At that moment, I drew her attention to the fact that her child is strong and hardy enough to do without her for a while and that I am quite sure that nothing bad will happen to him if she allows herself to be in another room for a while and leaves him alone in the crib. After some hesitation, she decided to try and put her crying and loudly screaming baby in the crib, went to the door and said that somehow nothing was stopping her from leaving the room.

I asked her to come back as soon as she feels that she really wants to be with her child. A few minutes later, she returned to the room much calmer and shyly smiling. She looked at her son and began to touch and stroke him. It was now soft movements, filled with her feelings, not a commitment to being a "good mother." As soon as the mother was able to get in touch with her feelings, her feelings for the child, the need to restrain and limit herself disappeared. Her hands became freer, they could not only hold the child, but also feel his body, his movements, his tension.

2003
2003

I offered to take the child in my arms and feel his whole body with his hands, palms, fingers. Mom gently and gradually began to change her position, becoming more and more comfortable environment for the child. She began to follow his movements, his desire for her and from her. Their movements resembled a game or a special dance. They looked at each other, smiled at each other, forming a single circle.

Suddenly, my mother laughed and said that, it turns out, it is very easy to understand your child. She said: "I feel him well, I understand that he wants to be with me, it's clear to me." But that time later, the baby began to turn his head and the mother immediately guessed that he was looking for her breast, he was hungry. Just a few hours ago, she was talking about her son: "He screams and turns his head in all directions. I don't understand what he wants!" Now she said, "He's hungry!" At that moment, she no longer felt angry with her child, the meaning of his cry and his movements was clear to her.

It turned out to be important for the mother to feel the body of her child - his arms, legs, back, stomach, neck. This made it possible to feel, understand the meaning of the child's gestures and postures, distinguish between pain and hunger, and realize the differences in his feelings and desires. This helped to treat the child as an integral creature with a soul and consciousness, and made it possible to establish contact with him.

I tried to support young mothers in their actions with the child, in an effort not to be afraid to touch him, to move him in order to feel his answer.

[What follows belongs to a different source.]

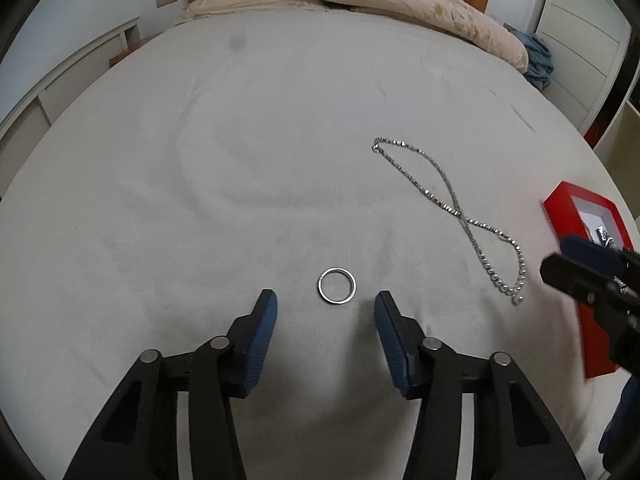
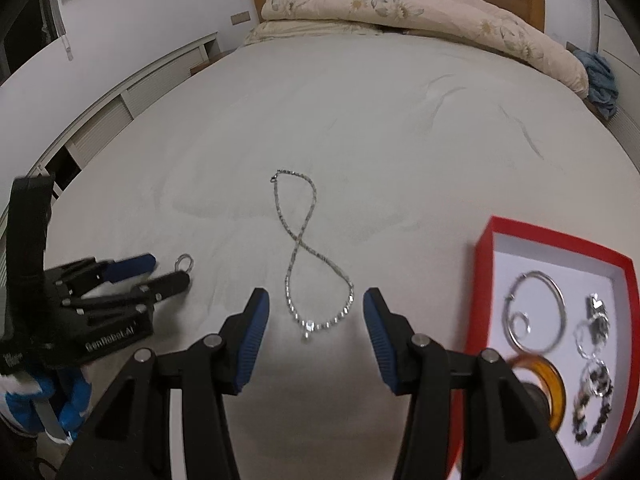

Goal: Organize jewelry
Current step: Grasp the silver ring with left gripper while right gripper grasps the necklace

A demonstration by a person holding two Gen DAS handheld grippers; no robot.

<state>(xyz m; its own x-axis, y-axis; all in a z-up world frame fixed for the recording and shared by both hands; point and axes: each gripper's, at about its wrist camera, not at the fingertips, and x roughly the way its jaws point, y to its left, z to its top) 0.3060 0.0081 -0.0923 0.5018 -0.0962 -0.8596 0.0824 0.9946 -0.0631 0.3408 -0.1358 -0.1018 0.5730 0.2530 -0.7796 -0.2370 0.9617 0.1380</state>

There was a change from the situation "SHOULD - NOT SHOULD, POSSIBLE - NOT" to the situation of free contact with each other, from assuming and diligently fulfilling the role of a "good mother" in general to being a "bad mother" to your child. Now they were discovering the possibility of contact with their child, the opportunity for new experiences, for being a "happy mother."

A little later, when we discussed the changes taking place in themselves and in relations with children, I said that it was a kind of psychotherapy. In response, one of the mothers said: "It was as if my eyes had opened," and the other was surprised: "I did everything myself!" It seems to me that this is a very good result: the experience of contact with the child really became her personal experience.

In general, these stories developed as follows:

At first, the mother and the child were out of contact, the mother was closed from the child by her fear or anger.

During our work, they united in contact into a single figure, they merged in their feelings and movements.

In the end, they again found themselves separated at some distance, but not as flat roles, but as three-dimensional figures, as separate personalities with their own inner world.

The peculiarity of these situations was also in the fact that the mother, acting as a patient, acted simultaneously as a therapist in relation to her child, providing awareness of the need, the possibility of active actions for her child and the satisfaction of the need for intimacy, security, love.